Future-Proof Your Backup Strategy by Adding the Option to Use Cloud Services

The mature and stable backup market has seen an influx of innovative technologies over the past few years and organizations can now choose a mix of backup technologies that are just right for them. Backup-to-tape is slowly being phased out and replaced with disk-based backup targets, and backup appliances and cloud services are also being added to the mix.


IDC's recent survey of storage managers shows that 30% of European organizations are already using backup-as-a-service and that a further 43% are planning to add cloud services to their mix of backup technologies in the next 12 months.
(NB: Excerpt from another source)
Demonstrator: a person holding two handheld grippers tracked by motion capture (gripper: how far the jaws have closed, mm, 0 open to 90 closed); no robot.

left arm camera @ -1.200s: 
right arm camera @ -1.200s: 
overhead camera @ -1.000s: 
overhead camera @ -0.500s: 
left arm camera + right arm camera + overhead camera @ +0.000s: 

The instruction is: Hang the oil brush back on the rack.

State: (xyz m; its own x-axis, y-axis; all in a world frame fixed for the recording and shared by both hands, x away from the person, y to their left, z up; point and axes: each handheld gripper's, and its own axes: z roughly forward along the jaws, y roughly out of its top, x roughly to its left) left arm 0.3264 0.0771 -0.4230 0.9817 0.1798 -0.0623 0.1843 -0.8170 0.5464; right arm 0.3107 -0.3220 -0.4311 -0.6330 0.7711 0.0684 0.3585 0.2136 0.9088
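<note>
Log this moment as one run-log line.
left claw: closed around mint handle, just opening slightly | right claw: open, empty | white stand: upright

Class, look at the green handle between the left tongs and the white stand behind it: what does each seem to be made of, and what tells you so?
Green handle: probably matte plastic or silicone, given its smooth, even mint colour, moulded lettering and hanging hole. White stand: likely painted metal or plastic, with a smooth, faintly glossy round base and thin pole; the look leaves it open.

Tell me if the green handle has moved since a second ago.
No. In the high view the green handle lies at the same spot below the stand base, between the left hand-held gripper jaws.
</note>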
With so many options to choose from, it can be a challenge to design a future-proof backup strategy. Here are three key points to consider when choosing your next backup solution:

  • Can you back up to the cloud seamlessly and recover selectively? The key criterion for future-proofing your backup strategy is whether your backup solution can connect to the cloud and therefore let you leverage the cloud as a backup target. There are many cloud providers in the market — global, regional, and local — and it is important that you can connect to the cloud provider of your choice using the right APIs. The solution should also have features that support the use of cloud — for example, data deduplication and change-block tracking to reduce the data volume being sent over the Internet, or WAN acceleration to speed up the network traffic and ensure backup performance over the network link. Recovery from the cloud requires a flexible solution to recover either individual files, full workloads/applications, or an entire server. Ultimately, you want the cloud to become a seamless extension in your backup strategy, so that you can use data deduplication and compression across your on-premises estate as well as in the cloud and have flexible recovery options.
  • Can you contain cost? The cost structure for cloud backup is still not properly understood. 85% of organizations expect cloud storage to be cheaper than on-premises storage solutions, but cost drivers work differently in the cloud. While uploading and storing data in the cloud might be very attractively priced, downloading data for restore can be quite costly, depending on your cloud provider's business model. When choosing your next backup solution, it is important to ensure that the data footprint sent over the Internet and stored in the cloud is as small as possible, through the use of data deduplication and compression technologies, for example. Offering different recovery options is also essential to contain cloud-related costs, so that you can recover only what you need and consequently only pay for what you need to recover.
  • Can you replicate to and from the cloud to ensure cost-effective and reliable disaster recovery (DR)? Backup and replication are essential parts of any disaster recovery strategy. 30% of European storage managers are currently redesigning their disaster recovery strategy to ensure faster recovery times for business-critical applications and provide productivity applications for employees. Many organizations do not have the means to replicate to a secondary site, which is accepted as a best practice. Adding cloud to the mix adds a secondary site at a fraction of the cost of a traditional disaster recovery setup. Replication to and from the cloud is an important feature to enable successful DR.

Ultimately, your new backup solution should give you the flexibility to take advantage of any backup technology that you want to deploy, and leverage the benefits of cloud if you want to use cloud services or, if you are not already using cloud services, provide the option to do so in the future, when the time is right for your organization.